**Problem details**
Copy out exactly the lines below that run from the one holding "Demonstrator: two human" to the one holding "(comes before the", keeping both of those lines and no others.

**Data shown**
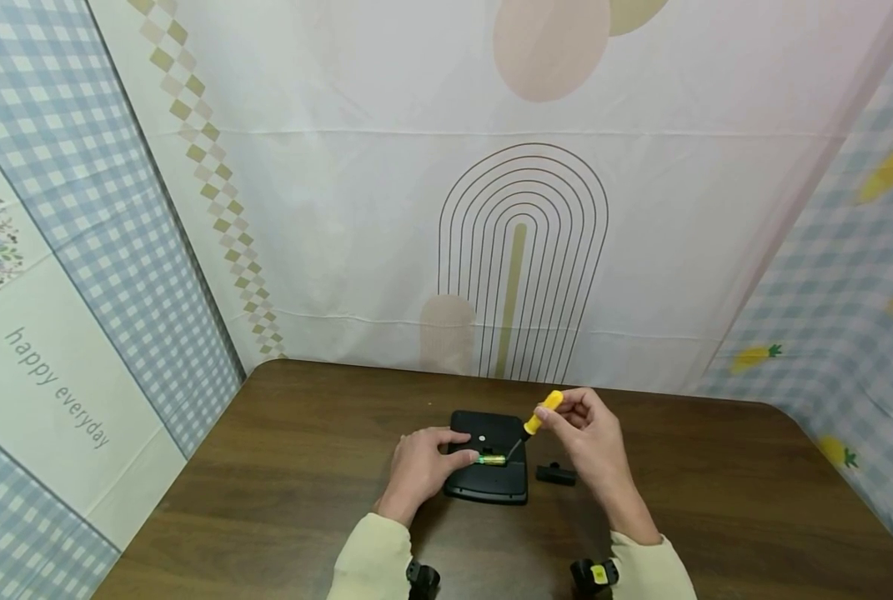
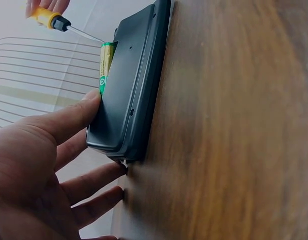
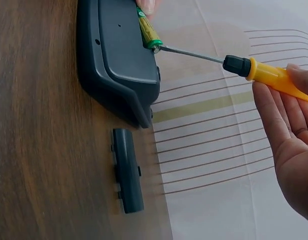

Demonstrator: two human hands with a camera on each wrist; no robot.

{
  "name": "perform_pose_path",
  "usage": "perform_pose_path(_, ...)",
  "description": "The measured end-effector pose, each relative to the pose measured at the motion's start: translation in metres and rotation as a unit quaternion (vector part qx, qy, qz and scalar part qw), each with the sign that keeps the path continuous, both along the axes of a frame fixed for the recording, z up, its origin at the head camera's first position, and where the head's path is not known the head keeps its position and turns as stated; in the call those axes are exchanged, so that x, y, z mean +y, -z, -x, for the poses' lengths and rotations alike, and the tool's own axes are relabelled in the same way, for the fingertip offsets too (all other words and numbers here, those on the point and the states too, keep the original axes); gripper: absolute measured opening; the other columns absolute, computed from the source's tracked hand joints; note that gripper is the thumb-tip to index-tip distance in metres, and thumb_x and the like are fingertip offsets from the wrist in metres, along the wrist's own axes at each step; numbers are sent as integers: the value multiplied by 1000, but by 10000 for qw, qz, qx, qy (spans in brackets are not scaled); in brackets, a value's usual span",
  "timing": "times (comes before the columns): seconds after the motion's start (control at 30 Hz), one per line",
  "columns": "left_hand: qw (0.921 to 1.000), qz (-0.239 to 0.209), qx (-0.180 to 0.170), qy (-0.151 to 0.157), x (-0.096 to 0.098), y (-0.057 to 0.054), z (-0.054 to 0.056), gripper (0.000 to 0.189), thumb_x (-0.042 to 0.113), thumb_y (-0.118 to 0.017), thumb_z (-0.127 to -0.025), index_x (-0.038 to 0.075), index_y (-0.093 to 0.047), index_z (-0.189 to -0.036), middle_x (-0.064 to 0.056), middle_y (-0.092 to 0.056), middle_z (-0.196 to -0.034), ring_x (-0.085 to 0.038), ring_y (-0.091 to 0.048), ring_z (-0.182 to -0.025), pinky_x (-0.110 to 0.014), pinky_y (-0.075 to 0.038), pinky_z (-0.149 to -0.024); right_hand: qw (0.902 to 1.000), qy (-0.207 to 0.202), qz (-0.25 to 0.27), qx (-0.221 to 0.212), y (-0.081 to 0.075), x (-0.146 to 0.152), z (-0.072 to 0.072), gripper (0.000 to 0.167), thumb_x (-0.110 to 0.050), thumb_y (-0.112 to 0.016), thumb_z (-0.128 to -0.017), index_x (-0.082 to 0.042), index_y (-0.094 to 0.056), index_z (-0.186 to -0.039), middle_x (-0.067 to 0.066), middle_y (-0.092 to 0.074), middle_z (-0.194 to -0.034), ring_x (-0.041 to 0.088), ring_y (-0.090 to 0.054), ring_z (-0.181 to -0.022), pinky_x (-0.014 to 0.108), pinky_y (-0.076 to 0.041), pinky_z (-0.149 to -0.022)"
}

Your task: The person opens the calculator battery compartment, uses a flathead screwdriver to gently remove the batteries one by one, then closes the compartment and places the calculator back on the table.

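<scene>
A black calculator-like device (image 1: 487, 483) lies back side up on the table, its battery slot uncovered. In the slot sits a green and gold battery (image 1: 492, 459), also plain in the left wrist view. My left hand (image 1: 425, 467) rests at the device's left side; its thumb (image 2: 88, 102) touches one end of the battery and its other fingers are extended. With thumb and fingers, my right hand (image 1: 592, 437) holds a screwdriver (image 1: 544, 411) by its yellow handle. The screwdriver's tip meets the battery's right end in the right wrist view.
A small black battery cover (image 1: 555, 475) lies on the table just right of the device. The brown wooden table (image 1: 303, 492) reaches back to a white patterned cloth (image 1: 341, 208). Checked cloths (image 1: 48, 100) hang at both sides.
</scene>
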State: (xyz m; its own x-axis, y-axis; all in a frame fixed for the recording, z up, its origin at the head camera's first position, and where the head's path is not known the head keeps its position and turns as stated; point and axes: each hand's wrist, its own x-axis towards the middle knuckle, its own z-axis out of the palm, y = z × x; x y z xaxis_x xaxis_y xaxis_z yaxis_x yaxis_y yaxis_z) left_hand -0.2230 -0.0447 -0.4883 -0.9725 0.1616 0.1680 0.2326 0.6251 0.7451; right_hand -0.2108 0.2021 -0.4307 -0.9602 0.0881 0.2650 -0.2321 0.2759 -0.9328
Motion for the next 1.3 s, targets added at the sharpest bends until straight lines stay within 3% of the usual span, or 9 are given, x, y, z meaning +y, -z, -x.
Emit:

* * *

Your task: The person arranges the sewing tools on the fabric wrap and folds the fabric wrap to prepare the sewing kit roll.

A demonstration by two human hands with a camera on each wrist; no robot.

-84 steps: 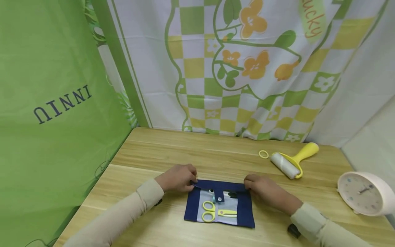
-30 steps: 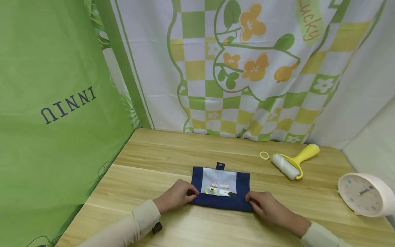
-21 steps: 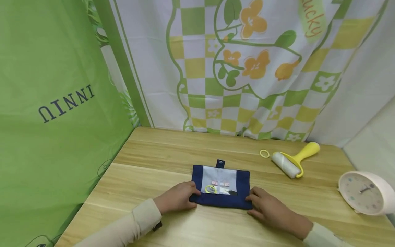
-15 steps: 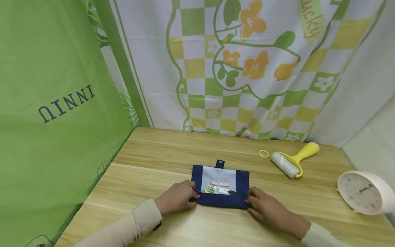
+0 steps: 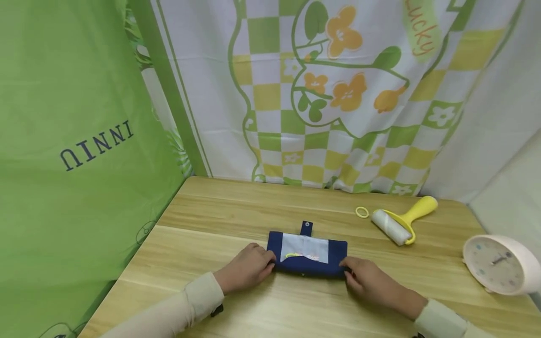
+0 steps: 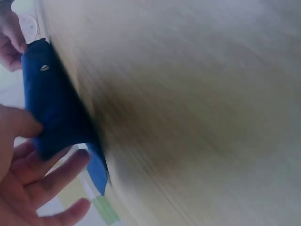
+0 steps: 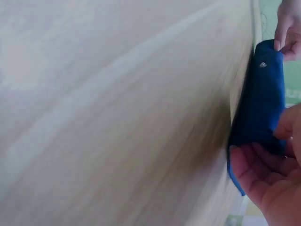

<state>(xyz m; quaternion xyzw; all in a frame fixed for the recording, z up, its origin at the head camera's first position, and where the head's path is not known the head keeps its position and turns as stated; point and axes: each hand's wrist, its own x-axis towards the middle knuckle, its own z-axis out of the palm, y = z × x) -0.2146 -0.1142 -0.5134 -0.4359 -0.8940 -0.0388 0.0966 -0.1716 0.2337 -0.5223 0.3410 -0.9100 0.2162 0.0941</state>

**Answer box**
Demonstrator: two human hands with a camera on each wrist; no robot.

{
  "name": "perform_pose_path",
  "usage": "perform_pose_path(_, ...)",
  "description": "The measured end-effector pose, each relative to the pose measured at the motion's start: translation in metres and rotation as a unit quaternion (vector part qx, qy, qz and scalar part qw), each with the sign that keeps the path continuous, both along the axes of a frame fixed for the recording, z up, its origin at the head camera's first position, and where the head's path is not known the head keeps its position and turns as stated; in the call those axes are exchanged, so that x, y, z mean +y, -z, -x, for the poses' lengths and rotations alike, and the tool's own axes are relabelled in the same way, for the fingertip offsets too (all other words and numbers here, those on the point and the states too, keep the original axes); gripper: absolute measured opening; the other columns absolute, computed from the source's tracked hand joints; note that gripper is the thumb-tip to index-tip distance in metres, and thumb_x and the like are fingertip offsets from the wrist in metres, along the wrist's own axes at each step; numbers are sent as integers: the value multiplied by 1000, but by 10000 for qw, qz, qx, qy (spans in brackets are not scaled); in brackets, a value's usual span",
  "timing": "times (comes before the columns): seconds after the motion's start (control at 30 Hz), one per line",

The work on this exercise has been completed.